Та проводила ее удивленным взглядом.
— Аким, ты какими судьбами? Барии прислал? Письмо есть? — подбежала Надежда Александровна к сидящему на кухне Акиму.
— Нет, барышня, я не от барина. Сами по себе пришли. Нас с барином ведь порешили, значит, чего же мне с ним путаться, у барина все нарушено, так надо подумать самому о себе. Тоже питаться хотим. На Владимира Николаевича надежда таперича плохая. Так вот я примчал к вам попросить, не найдется ли мне, по знакомству, местечко у нового председателя, потому мы это дело знаем, и место прибыльное. Уже будьте милосердны.
Аким несколько раз низко поклонился ей.
‘Даже лакей бросил! Все разом отшатнулись!’ — с горечью подумала она.
— Вот что, Аким, — начала она вслух, — ты ступай назад к Владимиру Николаевичу и за себя не бойся, я о тебе позабочусь, только барину хорошо служи и угождай…
— Да как же таперича задаром-то угождать? — с недоумением уставился он на нее.
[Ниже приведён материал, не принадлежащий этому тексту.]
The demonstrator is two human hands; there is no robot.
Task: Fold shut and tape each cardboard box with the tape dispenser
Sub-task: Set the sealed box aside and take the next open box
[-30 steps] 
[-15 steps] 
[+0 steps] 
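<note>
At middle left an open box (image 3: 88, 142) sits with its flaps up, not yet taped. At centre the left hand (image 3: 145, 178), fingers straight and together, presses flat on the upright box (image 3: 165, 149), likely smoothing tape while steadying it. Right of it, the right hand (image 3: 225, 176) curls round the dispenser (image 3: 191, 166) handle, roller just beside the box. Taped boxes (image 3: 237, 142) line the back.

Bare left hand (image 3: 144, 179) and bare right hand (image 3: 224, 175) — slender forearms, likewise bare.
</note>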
— Не задаром… Владимир Николаевич еще, может, останется. Ты подожди уходить.
— Так подождать, говорите, — недоверчиво покачал он головой, — а как новый председатель себе другого возьмет, тогда мы пропали. Марья мне задаст, что прозевал.
— Ты успокой свою Марью, скажи, что я обещала, и иди к Владимиру Николаевичу, служи, только исправно…
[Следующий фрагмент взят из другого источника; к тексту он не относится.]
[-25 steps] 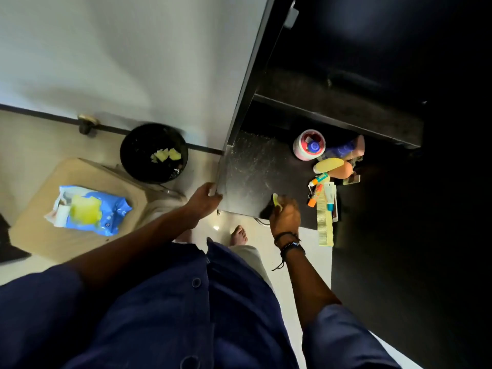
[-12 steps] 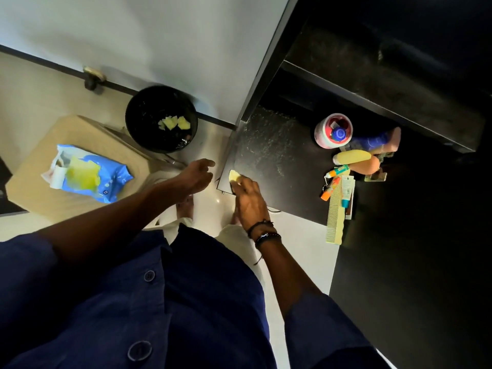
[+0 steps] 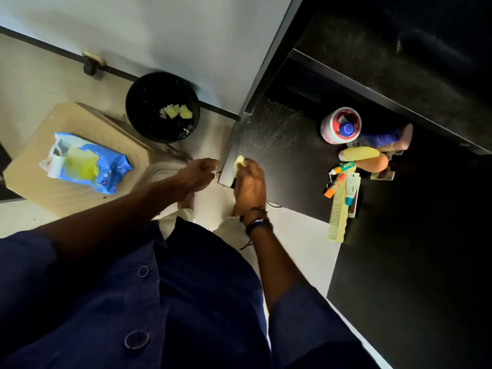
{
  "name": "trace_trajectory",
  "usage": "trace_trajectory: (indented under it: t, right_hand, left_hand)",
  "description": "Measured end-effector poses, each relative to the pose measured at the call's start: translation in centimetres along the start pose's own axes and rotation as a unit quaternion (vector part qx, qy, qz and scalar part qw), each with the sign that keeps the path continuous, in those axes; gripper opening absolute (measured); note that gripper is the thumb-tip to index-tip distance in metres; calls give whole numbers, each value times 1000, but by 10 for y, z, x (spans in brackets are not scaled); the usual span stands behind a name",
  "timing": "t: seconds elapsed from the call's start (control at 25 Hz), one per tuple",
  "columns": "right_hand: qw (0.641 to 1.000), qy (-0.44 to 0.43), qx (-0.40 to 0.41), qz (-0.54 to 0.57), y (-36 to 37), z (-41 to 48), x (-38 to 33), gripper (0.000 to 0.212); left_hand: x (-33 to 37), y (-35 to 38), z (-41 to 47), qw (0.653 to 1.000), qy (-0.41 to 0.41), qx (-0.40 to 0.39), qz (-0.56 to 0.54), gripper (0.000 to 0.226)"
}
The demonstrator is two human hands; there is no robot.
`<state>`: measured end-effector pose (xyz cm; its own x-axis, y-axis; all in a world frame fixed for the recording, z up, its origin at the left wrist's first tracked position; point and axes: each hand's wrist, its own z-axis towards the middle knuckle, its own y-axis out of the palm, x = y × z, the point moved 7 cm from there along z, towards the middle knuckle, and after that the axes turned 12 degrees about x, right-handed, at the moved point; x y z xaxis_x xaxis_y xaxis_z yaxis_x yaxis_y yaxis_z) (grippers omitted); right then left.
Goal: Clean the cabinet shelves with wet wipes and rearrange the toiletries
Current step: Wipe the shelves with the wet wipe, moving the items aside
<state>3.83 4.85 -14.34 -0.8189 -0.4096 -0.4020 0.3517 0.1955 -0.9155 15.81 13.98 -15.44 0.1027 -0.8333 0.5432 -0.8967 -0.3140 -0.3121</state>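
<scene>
My right hand (image 3: 249,186) presses a yellow wet wipe (image 3: 239,162) onto the front left corner of the black cabinet shelf (image 3: 282,155). My left hand (image 3: 198,171) hovers just left of that corner, fingers curled, holding nothing. Toiletries are bunched at the shelf's right side: a white and red tub (image 3: 339,125), a blue bottle (image 3: 380,137), a yellow bottle (image 3: 359,153), an orange bottle (image 3: 375,163), small tubes (image 3: 346,182) and a pale green comb (image 3: 338,219). The shelf's bare part looks dusty.
A blue wet-wipe pack (image 3: 87,162) lies on a wooden stool (image 3: 48,187) at the left. A black bin (image 3: 162,106) with used yellow wipes stands by the white wall. A higher black shelf (image 3: 386,75) runs above. My bare feet stand on the pale floor.
My right hand slid the wipe from the shelf's front middle to its left corner. My left hand let go of the shelf edge and its fingers curled in.
</scene>
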Motion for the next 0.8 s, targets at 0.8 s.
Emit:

— Загадки, право!.. Дарма мы не прошмыгать… Сумнительно…
— Уж если я сказала, не сомневайся… А здоров ли барин?
— Да что, ничего! Приехал это вчерась, страсть! Понеси всех святых вон, и тут Шмеля еще принесла нелегкая. Так так-то ругались, что у меня душа в пятки ушла. Думаю: погибли мы совсем, а потом, как наругались вдоволь, то отошли сердцем. Значит, потишали. Шмель ушел, я им подал ужинать, ну, подумали и стали тут кушать, а потом писать сели, я это, подождал, подождал, да сон меня склонил, а они знать так и не раздевались, потому меня не позвали. Утром встал, все тихо, дверь в спальню заперта, я и умчал к вам. Думаю, пока спят-то, сбегаю. А то, чай, гроза-грозой поднимется…
Аким засмеялся и остановился.
— А что осмелюсь я вас, Надежда Александровна, спросить, — после некоторой паузы снова начал он, — вы говорите подождать, нешто нас за правду порешили или поживем?
— Поживете, поживете, иди, говорю тебе, иди… — отвечала Крюковская и вышла из кухни.
Аким, покачивая головой и простившись с прислугой, отправился домой.
Не успела Надежда Александровна возвратиться к Лососининой, как в передней снова послышался звонок и через несколько минут в дверях гостиной появилась Анфиса Львовна в сопровождении Бежецкого. Последний шел сзади и был сосредоточенно-серьезен.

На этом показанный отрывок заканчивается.